U.S. public pension funds discount their future liabilities at their expected rate of return of 7-8 percent. Some economists argue that they should use a rate that more closely reflects long-term risk-free interest rates based on the yield of long-dated Treasuries. With the 30-year Treasury currently yielding around 3 percent that would make the plans far less adequately funded than current estimates.
A study by think tank State Budget Solutions in 2014 found the total unfunded liability at state pension plans was $4.7 trillion using a discount rate based on an equivalent 15-year Treasury yield. That compares to an unfunded liability of just over $1 trillion using the states’ more generous discount rate.
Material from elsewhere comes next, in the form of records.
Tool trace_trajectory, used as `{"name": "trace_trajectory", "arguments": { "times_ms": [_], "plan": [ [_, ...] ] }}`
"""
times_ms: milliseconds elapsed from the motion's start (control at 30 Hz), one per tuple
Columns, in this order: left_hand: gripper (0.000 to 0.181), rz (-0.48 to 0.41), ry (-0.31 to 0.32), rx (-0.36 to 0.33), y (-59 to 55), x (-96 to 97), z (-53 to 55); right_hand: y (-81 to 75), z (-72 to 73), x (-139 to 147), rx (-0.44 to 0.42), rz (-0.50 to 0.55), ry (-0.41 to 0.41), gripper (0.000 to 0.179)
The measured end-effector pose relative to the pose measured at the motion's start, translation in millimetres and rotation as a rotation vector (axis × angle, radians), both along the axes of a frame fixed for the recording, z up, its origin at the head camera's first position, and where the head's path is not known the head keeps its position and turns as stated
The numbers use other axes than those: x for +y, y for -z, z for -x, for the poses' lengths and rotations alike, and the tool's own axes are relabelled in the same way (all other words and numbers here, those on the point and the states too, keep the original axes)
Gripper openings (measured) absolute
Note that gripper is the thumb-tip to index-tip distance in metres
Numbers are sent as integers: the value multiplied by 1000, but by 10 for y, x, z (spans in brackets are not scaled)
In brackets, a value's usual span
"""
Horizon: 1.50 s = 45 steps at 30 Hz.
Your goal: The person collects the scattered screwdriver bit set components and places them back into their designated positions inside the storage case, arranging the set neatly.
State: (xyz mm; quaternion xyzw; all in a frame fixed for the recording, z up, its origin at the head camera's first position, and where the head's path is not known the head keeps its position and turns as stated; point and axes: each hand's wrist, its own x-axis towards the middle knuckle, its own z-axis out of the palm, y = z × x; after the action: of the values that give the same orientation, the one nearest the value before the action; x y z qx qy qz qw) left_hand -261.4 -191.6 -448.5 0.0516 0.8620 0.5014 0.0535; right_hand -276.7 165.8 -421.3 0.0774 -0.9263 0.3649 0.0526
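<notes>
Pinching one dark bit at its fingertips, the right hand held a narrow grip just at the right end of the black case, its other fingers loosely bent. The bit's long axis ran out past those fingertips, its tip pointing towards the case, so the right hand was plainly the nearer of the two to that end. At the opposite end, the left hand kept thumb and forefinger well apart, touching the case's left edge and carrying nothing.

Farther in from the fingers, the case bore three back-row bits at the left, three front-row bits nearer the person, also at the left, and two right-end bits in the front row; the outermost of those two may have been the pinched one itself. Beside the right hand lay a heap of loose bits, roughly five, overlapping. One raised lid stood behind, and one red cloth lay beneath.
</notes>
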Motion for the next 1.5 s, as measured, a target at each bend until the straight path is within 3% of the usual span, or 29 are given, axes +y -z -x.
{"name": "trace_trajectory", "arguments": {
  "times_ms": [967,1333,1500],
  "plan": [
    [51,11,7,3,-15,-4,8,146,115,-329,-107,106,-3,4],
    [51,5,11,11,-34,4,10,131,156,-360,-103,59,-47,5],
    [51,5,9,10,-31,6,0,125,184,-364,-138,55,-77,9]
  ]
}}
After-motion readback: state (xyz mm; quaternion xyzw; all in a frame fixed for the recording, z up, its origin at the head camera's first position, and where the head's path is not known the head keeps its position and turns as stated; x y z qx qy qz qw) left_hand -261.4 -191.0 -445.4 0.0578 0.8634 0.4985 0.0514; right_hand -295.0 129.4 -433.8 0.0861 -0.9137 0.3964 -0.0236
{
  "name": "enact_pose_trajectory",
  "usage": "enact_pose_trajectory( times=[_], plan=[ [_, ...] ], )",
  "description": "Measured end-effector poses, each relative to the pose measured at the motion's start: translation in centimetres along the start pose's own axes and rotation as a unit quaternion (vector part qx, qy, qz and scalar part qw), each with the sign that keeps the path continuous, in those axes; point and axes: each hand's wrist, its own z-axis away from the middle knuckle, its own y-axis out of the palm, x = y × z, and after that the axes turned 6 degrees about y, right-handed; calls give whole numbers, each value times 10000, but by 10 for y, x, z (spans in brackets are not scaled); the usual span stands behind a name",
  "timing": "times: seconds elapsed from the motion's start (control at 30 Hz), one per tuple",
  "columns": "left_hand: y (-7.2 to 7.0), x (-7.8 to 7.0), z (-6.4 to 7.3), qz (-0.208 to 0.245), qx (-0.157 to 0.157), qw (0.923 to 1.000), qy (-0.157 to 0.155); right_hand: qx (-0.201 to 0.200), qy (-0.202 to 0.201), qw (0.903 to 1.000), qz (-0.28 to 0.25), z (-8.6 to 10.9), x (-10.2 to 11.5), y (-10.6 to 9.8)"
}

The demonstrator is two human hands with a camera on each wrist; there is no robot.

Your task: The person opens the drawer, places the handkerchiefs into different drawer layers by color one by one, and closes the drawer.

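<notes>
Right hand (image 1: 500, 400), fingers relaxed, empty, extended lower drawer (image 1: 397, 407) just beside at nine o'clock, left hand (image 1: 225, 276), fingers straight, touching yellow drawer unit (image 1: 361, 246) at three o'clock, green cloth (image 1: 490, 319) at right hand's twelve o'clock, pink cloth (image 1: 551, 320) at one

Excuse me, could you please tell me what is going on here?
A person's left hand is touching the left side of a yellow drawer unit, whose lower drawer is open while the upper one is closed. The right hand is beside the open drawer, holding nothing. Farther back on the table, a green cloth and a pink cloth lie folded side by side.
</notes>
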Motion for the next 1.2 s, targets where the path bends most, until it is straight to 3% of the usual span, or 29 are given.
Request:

Demographics are working against pension funds as large numbers of baby boomers retire and people live longer. Growing benefit payouts made to members as plans mature puts an additional strain on their asset base. At New York’s $184.5 billion Common Retirement Fund, over 63 percent of members are over 45 years old.
Another market meltdown could add billions in liabilities for taxpayers in the municipalities that stand behind the plans.
A spokesman for the Common Retirement Fund, the third largest in the nation, said diversification will help the fund ride the current roller coaster. “This is clearly a challenging time for all investors,” he said.
Illinois’ TRS “will take all appropriate steps to maintain our members’ assets,” in the wake of the stock market free fall, said TRS spokesman Dave Urbanek last week. He added that the volatility re-enforces the funds’ strategy of building a “highly-diversified portfolio designed to help the system weather market conditions like these when they occur.”
A spokesman for Louisiana’s State Employees’ Retirement System said with an asset allocation of 57 percent equities, 14 percent fixed income, 14 percent private markets, and 15 percent in a sector it terms Absolute Return and Global Asset Allocation, its portfolio was “broadly diversified across asset classes and geographies.”
However, diversification among risk assets does not take into account the high levels of correlation between asset classes that are often seen in panicky selloffs, says Tamara Burden, an actuary at pension consulting firm Milliman who has been meeting public funds this week to discuss risk management.
“Most public pension funds don’t have a truly effective risk management strategy,” said Burden.
Representatives for Michigan and Alaska did not immediately return request for comment.